Primitive art is produced by people who have developed any form of writing. The word "primitive" applied to art commonly means Negro African sculpture and other tribal arts in different parts of the world.

There is know primitive style, but many styles ranging from simple patterns, to portrait sculptures, and masks that would be seen as beautiful art pieces everywhere.

Western art which is passed through various phases such as Romanesque, Gothic, Renaissance, and Baroque each standing in a relationship to the other, primitive art has no historical frame of reference.

In "Art History" by Marilyn Stokastd, in the article "the Myth of "Primitive" Art;" she discusses the differences between the old notion of people and their being "primitive" and there for unsophisticated.

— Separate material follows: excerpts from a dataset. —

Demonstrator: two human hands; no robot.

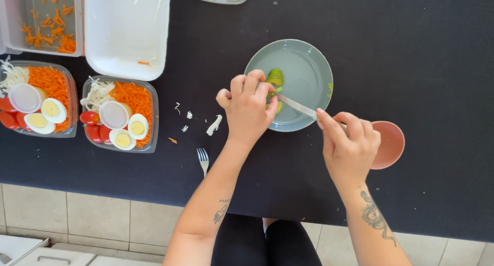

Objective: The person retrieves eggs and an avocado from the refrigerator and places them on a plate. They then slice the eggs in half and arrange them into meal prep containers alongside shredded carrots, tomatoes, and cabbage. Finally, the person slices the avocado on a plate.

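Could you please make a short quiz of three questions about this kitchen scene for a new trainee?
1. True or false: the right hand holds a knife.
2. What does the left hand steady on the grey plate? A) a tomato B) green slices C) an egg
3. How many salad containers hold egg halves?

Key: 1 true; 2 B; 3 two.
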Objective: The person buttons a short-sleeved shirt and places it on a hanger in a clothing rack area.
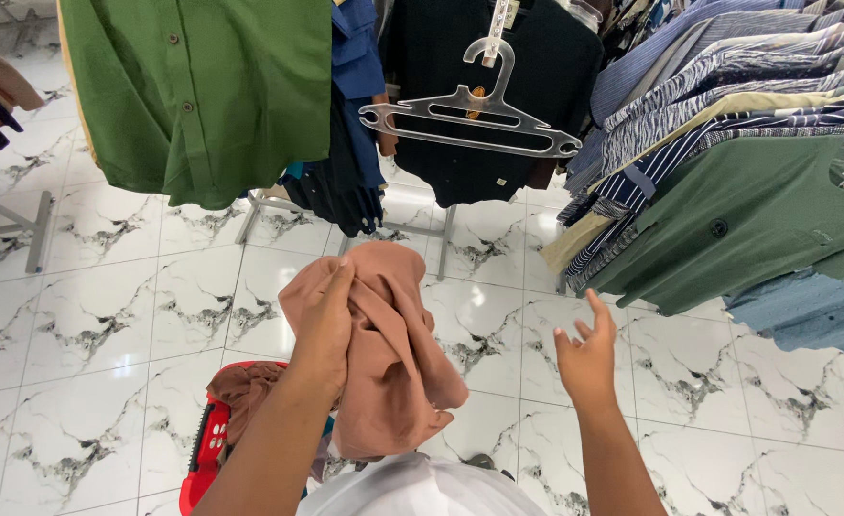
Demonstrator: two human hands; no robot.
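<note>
Head view: the left hand [324, 320] is closed around a bunched, salmon-brown piece of soft woven cloth [393, 354], gripping it near its top fold at about 11 o'clock of the bundle, while the rest droops toward 5 o'clock. The cloth hangs in loose folds, so it looks light, limp and unlikely to slip or break; a pinch at a seam or shoulder edge would likely control it better than a fistful of the middle. The right hand [586, 355] is empty, fingers spread and lifted, well apart from the cloth at its 3 o'clock. A clear plastic clothes hanger [470, 117] hangs at 12 o'clock above both hands, in front of a dark shirt [546, 67]. A red plastic basket [202, 459] sits at 7 o'clock on the white marbled floor tiles [107, 315], with more brownish fabric in it.
</note>
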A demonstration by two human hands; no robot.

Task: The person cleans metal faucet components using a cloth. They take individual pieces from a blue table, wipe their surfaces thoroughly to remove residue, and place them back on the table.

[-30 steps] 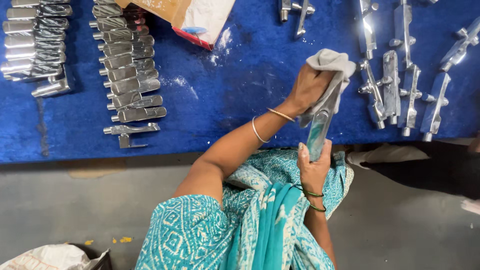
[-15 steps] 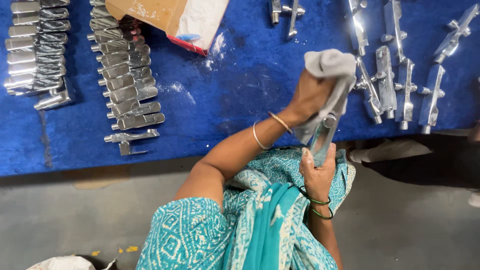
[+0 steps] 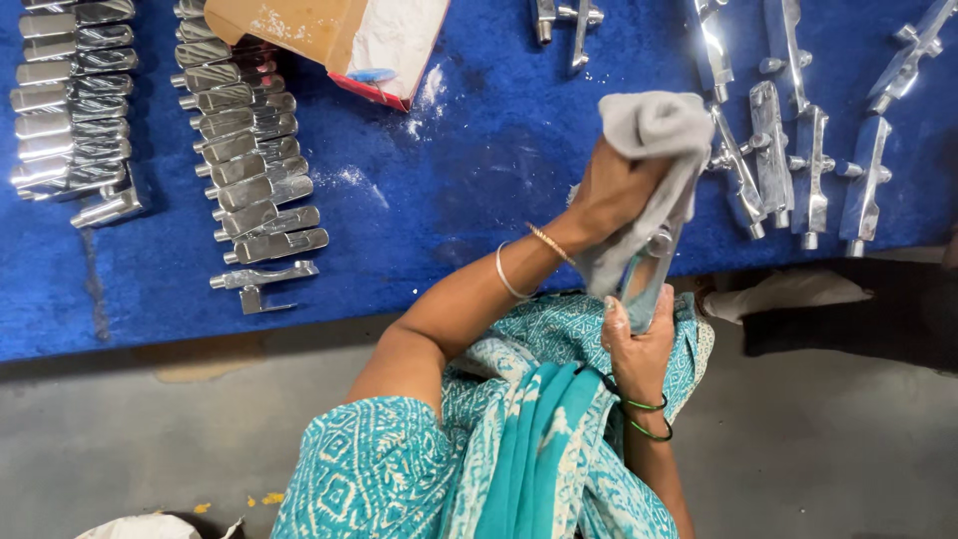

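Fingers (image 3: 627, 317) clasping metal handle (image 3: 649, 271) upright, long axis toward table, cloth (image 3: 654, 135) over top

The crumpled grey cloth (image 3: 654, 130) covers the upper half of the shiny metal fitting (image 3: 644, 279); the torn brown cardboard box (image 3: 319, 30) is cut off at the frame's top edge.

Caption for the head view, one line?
Left hand rubs a grey cloth over a shiny metal part held by right hand.

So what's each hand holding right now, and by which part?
The right hand grips a shiny metal fitting by its lower end. The left hand clutches a bunched grey cloth, pressed over the fitting's upper part.
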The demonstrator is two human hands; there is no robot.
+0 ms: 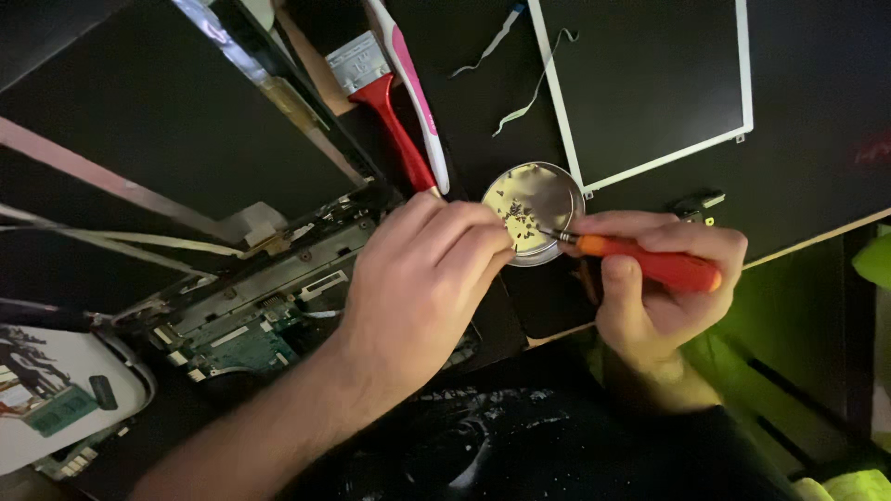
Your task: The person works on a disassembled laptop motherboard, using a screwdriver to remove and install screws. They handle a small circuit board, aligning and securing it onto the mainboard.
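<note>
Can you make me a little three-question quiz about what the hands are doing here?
1. True or false: the right hand holds an orange-handled screwdriver.
2. What lies in the round metal dish? A) small dark screws B) coins C) water
3. Which hand reaches its fingertips over the dish's edge?

Key:
1. True; its tip points at the dish.
2. A, small dark screws.
3. The left hand, which lies over the opened laptop.
</note>
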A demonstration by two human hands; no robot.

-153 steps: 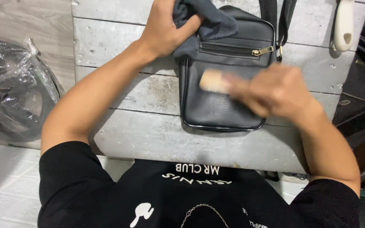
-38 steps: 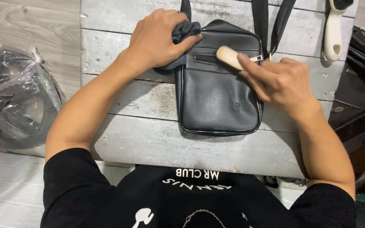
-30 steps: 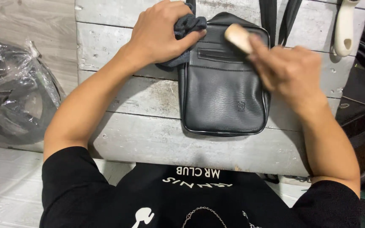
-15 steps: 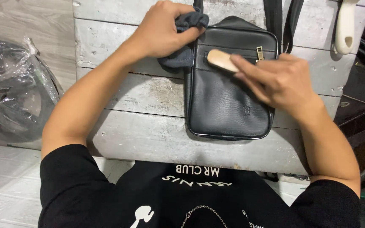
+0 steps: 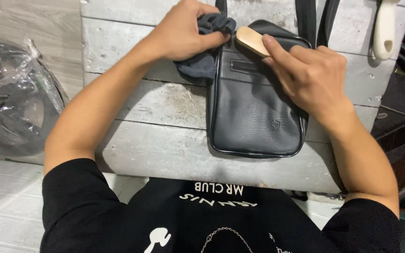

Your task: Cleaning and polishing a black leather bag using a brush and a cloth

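Two hands work over a black leather shoulder bag (image 5: 254, 112) lying flat on a whitewashed plank table (image 5: 165, 107), straps trailing off the far edge. Left hand (image 5: 181, 30): fingers closed on a bunched dark grey cloth (image 5: 202, 65), pressed at the bag's top-left corner, apparently pinning the bag so it cannot slide. Right hand (image 5: 312, 77): fingers clamped around a pale wooden brush (image 5: 253, 40), angled onto the top edge near the zip. A white brush handle (image 5: 384, 28) lies at far right; a plastic-wrapped bundle (image 5: 10, 98) sits left. Compared with half a second ago, the brush has moved up from the zip line toward the bag's top edge; the left hand's grip is unchanged.
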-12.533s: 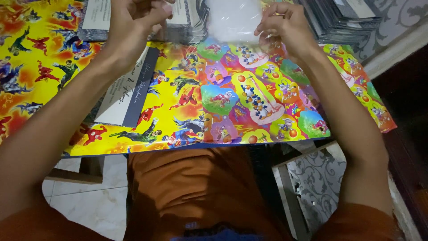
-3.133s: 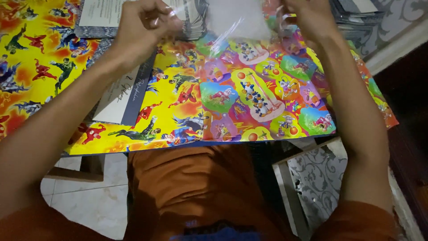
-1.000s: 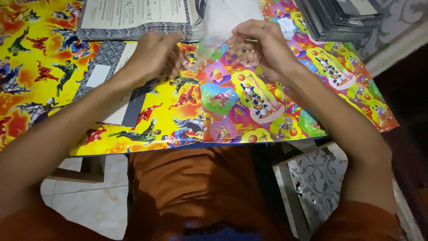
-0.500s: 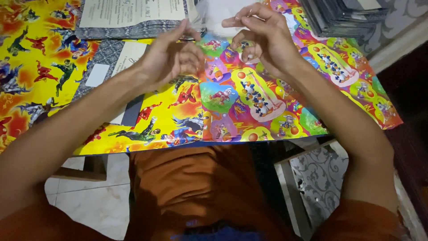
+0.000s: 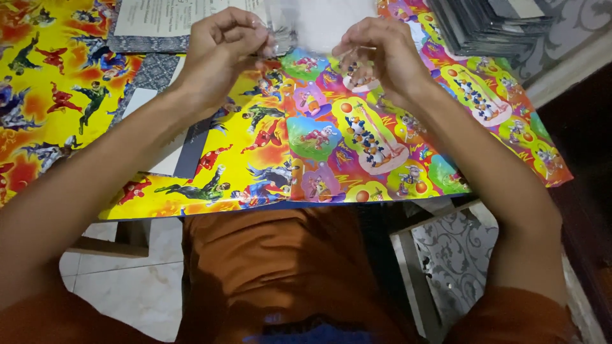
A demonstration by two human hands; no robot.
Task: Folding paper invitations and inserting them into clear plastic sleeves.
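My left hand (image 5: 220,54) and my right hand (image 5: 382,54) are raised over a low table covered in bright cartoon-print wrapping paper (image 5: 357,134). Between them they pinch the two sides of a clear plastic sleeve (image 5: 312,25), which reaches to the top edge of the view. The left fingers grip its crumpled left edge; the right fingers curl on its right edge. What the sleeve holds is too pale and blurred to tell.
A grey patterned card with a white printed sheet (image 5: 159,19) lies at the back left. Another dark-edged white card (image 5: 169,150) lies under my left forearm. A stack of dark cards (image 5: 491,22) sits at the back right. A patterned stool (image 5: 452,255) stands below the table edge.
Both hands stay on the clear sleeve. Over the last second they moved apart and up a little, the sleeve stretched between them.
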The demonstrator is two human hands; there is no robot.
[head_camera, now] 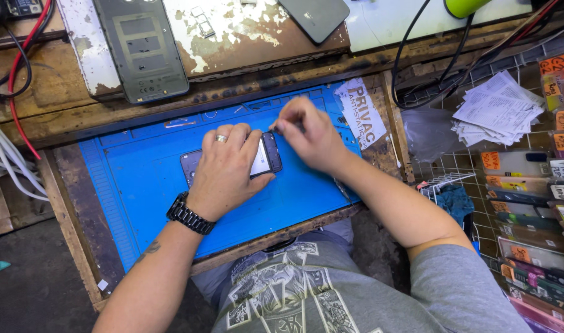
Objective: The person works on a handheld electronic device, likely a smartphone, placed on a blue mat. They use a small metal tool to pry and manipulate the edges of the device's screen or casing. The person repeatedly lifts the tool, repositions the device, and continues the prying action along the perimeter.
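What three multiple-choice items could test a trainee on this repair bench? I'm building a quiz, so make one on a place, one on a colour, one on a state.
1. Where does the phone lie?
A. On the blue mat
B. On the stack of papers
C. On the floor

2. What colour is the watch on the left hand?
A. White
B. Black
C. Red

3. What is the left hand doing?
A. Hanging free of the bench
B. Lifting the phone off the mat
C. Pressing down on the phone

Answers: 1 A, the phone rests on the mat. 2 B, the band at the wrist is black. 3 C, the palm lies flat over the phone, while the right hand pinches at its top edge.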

The definition of "primitive" is a person who belongs to an early stage of civilization, and the definition of "primitive art" is a genre of art and outdoor constructions made by untrained artists who do not recognize themselves as artists, according to the Webster Dictionary. My definition of "Primitive Art" is that of artists that did not know at the time they were an natural born artists, who was unaware of being an artist. They were people "artist" from an earlier civilization, that produced beautiful works of art, to show and express their cultures and ways of life.

Likes the works in the Menil Collection, at the University of St. Thomas. The museum has beautiful works of art from various cultures.

The art pieces from the Menil for instance from the African Art collection they have collections like the "Shoulder Mask: Bust of A Women," from the coastal regions of northern Guinea-Bissau. The Crave Effiggy: Male Figure from the western Bahe-a;-Ghazal Providence from the late 19th early 20th century. The Suspension Hook, Papua, New Guinea, its made of spike river wood with pigments, and a human skull covered in clay with shells inlayed. The true Negro, dark skinned and with woolly hair is restricted roughly to the guinea coast and its hinterland from the Senegal River to the mouth of the Cross River in the south at British Cameroon's.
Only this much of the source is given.